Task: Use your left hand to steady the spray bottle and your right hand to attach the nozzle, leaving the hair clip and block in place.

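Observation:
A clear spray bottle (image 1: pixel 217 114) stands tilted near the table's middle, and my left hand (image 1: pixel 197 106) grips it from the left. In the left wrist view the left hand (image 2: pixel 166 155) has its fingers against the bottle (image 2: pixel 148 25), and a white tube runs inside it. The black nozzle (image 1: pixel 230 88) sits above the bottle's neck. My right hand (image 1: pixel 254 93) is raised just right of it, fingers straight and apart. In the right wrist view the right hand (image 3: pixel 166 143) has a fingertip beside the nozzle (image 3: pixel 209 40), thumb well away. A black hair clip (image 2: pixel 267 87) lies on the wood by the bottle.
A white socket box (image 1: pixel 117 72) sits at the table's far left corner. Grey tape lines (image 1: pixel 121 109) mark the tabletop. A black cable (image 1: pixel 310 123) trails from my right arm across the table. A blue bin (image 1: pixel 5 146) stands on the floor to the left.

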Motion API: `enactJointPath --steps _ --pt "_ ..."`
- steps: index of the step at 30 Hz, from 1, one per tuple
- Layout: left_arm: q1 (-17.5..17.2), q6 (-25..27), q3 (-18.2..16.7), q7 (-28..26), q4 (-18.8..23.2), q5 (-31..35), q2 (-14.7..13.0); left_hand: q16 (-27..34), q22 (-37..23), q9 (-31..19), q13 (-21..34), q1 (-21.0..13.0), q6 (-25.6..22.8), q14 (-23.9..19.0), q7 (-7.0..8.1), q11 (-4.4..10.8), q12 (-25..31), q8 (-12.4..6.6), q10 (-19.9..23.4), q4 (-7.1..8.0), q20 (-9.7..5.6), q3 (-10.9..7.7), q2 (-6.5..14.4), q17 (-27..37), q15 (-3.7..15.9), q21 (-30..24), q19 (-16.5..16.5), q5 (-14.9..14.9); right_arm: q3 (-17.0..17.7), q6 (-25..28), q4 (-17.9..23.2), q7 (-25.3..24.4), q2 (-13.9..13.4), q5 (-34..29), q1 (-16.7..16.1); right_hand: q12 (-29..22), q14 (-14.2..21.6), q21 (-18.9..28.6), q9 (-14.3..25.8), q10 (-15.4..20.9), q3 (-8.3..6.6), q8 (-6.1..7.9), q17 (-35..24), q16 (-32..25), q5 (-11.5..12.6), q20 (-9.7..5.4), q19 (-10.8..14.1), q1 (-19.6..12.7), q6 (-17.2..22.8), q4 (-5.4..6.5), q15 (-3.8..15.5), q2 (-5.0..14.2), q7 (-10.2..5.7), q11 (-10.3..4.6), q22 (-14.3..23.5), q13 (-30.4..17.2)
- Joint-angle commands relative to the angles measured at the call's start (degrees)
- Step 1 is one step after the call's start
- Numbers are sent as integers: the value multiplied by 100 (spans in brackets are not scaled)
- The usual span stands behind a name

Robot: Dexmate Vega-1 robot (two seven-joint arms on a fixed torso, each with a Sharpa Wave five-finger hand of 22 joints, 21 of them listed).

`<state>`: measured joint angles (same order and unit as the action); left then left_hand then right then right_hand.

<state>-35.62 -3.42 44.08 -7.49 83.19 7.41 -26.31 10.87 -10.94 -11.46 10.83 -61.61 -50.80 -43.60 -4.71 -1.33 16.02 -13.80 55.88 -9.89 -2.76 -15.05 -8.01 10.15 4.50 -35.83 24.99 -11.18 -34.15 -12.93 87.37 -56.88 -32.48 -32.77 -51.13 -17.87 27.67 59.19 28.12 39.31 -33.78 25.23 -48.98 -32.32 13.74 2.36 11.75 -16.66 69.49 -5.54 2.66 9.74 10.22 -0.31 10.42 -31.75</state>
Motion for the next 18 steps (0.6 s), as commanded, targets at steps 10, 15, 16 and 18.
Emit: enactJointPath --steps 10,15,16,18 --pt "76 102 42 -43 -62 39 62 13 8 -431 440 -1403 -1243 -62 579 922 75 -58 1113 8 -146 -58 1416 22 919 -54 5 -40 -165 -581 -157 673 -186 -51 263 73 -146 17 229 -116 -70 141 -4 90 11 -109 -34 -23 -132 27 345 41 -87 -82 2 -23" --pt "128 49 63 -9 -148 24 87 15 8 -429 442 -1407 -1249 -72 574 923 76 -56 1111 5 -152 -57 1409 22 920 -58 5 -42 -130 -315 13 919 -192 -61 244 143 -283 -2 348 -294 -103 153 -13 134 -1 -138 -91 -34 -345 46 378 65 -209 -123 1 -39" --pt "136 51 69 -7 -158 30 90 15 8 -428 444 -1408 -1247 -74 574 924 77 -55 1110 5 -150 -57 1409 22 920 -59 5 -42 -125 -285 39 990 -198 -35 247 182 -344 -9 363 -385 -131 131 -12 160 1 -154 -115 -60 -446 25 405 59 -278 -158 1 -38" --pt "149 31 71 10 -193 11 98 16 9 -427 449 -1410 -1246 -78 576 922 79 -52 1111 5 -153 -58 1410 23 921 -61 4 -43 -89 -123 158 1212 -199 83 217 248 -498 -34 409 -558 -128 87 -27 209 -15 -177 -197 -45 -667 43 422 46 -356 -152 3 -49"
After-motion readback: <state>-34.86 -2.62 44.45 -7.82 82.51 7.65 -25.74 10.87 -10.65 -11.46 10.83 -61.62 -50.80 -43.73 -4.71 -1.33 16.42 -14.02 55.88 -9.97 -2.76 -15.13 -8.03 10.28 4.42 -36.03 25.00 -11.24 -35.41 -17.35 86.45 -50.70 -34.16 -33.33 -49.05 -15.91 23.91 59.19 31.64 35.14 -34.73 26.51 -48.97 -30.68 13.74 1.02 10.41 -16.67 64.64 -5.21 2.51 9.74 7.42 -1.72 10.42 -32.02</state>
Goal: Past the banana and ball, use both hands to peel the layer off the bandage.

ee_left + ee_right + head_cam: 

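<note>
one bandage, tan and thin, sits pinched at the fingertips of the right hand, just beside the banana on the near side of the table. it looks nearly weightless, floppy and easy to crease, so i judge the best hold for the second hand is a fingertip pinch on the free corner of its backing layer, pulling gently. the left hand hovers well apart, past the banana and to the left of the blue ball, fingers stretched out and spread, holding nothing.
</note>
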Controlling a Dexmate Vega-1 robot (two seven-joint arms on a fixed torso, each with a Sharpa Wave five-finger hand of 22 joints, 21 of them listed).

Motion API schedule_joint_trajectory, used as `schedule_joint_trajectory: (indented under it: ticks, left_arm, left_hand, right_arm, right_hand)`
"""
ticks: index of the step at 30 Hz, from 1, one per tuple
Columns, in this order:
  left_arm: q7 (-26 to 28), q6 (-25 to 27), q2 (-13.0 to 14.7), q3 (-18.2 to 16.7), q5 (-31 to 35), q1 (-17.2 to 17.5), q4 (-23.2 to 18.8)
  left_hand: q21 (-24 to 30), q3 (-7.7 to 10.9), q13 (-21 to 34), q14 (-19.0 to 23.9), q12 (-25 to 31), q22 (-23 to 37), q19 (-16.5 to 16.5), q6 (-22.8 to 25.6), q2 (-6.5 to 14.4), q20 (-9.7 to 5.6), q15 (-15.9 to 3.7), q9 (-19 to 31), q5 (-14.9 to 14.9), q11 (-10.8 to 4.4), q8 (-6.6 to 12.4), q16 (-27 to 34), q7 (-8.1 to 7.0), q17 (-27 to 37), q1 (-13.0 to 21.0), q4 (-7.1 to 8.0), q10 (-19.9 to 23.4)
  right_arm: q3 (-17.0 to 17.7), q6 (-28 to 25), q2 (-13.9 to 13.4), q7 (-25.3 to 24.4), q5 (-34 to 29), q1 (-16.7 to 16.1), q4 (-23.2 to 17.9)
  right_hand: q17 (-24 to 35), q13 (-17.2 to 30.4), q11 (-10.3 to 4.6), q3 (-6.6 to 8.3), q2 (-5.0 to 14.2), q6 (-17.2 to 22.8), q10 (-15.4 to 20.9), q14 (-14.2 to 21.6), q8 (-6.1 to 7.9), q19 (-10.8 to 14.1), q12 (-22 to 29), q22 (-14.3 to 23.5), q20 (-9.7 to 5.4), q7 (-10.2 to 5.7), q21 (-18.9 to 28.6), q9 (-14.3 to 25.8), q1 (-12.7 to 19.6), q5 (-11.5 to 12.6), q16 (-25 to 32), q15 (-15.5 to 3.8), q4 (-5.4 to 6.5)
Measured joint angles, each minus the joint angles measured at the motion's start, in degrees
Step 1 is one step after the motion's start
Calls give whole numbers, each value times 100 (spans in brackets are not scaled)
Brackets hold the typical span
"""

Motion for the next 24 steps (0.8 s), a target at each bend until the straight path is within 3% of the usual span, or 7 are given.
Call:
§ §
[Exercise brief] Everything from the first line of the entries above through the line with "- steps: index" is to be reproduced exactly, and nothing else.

[Solution to this exercise]
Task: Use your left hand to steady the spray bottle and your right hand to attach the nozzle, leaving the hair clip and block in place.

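Observation:
A clear spray bottle (image 1: pixel 217 114) stands tilted near the table's middle, and my left hand (image 1: pixel 197 106) grips it from the left. In the left wrist view the left hand (image 2: pixel 166 155) has its fingers against the bottle (image 2: pixel 148 25), and a white tube runs inside it. The black nozzle (image 1: pixel 230 88) sits above the bottle's neck. My right hand (image 1: pixel 254 93) is raised just right of it, fingers straight and apart. In the right wrist view the right hand (image 3: pixel 166 143) has a fingertip beside the nozzle (image 3: pixel 209 40), thumb well away. A black hair clip (image 2: pixel 267 87) lies on the wood by the bottle.
A white socket box (image 1: pixel 117 72) sits at the table's far left corner. Grey tape lines (image 1: pixel 121 109) mark the tabletop. A black cable (image 1: pixel 310 123) trails from my right arm across the table. A blue bin (image 1: pixel 5 146) stands on the floor to the left.
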
Motion API: `enactJointPath --steps _ --pt "_ ..."`
- steps: index of the step at 30 Hz, from 1, one per tuple

Work on this exercise is now complete.